What the exercise asks:
Every line of the data should be retyped with no difference from the original.
....
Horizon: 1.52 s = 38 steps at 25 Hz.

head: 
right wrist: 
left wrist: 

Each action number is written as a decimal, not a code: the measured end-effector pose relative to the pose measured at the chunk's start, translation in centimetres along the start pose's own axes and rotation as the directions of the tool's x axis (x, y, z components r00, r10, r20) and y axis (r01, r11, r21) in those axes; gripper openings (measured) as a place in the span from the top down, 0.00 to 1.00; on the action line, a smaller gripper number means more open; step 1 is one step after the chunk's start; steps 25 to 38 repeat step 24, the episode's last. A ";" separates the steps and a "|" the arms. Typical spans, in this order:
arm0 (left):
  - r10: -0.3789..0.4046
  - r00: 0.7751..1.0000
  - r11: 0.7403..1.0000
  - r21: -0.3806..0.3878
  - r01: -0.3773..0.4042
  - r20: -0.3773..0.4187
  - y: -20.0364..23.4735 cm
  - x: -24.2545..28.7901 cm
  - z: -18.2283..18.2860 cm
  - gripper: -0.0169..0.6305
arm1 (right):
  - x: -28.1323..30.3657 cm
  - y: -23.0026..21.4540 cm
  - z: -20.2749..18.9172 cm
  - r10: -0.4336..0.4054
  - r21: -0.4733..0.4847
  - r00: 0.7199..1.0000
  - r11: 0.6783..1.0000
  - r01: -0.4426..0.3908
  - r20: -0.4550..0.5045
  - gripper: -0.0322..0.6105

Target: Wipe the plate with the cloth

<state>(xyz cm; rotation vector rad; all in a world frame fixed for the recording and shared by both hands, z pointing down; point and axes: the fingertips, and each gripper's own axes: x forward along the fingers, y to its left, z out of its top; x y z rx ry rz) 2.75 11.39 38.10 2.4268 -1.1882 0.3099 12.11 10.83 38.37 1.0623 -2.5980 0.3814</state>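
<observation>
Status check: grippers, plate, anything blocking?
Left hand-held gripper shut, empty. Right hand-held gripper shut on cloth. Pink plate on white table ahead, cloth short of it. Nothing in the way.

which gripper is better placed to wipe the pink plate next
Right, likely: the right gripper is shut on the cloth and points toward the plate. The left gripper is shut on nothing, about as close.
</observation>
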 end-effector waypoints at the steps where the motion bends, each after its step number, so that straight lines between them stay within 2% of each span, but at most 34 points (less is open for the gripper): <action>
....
Solution to this problem:
Horizon: 1.52 s = 38 steps at 25 Hz.

head: 
right wrist: 
left wrist: 

Each action number is written as a decimal, not a code: the measured end-effector pose relative to the pose measured at the chunk's start, translation in centimetres along the start pose's own axes and rotation as the directions of the tool's x axis (x, y, z components r00, r10, r20) and y axis (r01, r11, r21) in those axes; gripper openings (measured) as a place in the span from the top down, 0.00 to 1.00; on the action line, a smaller gripper number means more open; step 1 is one step after the chunk's start; steps 25 to 38 repeat step 24, the episode's last. A ";" separates the steps and a "|" the arms. Typical spans, in this order:
arm0 (left):
  - r10: -0.3789..0.4046
  - r00: 0.7751..1.0000
  - r11: 0.7403..1.0000
  - r21: -0.3806..0.3878
  - r01: -0.3773..0.4042
  - r20: -0.3773..0.4187
  - y: -20.0364..23.4735 cm
  - x: -24.2545..28.7901 cm
  - z: -18.2283..18.2860 cm
  - gripper: -0.0169..0.6305
arm1 (right):
  - x: -28.1323..30.3657 cm
  - y: -23.0026..21.4540 cm
  - z: -20.2749..18.9172 cm
  - r10: -0.4336..0.4054
  - r21: -0.4733..0.4847
  - r00: 0.7199..1.0000
  - r11: 0.6783..1.0000
  - r01: -0.4426..0.3908
  - r20: -0.4550..0.5045
  - gripper: -0.0322..0.6105

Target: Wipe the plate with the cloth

<state>(xyz cm; rotation vector rad; all in a world frame fixed for the recording and shared by both hands, z pointing down; point and axes: the fingertips, and each gripper's own axes: x forward along the fingers, y to its left, z out of its top; x y z rx ry rz) 2.75 11.39 38.10 2.4268 -1.1882 0.3099 12.11 10.83 38.37 1.0623 -2.5980 0.3814</state>
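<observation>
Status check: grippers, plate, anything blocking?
Left hand-held gripper shut, empty. Right hand-held gripper shut on cloth. Pink plate on white table ahead, cloth short of it. Nothing in the way.

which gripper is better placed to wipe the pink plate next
Right, likely: the right gripper is shut on the cloth and points toward the plate. The left gripper is shut on nothing, about as close.
</observation>
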 end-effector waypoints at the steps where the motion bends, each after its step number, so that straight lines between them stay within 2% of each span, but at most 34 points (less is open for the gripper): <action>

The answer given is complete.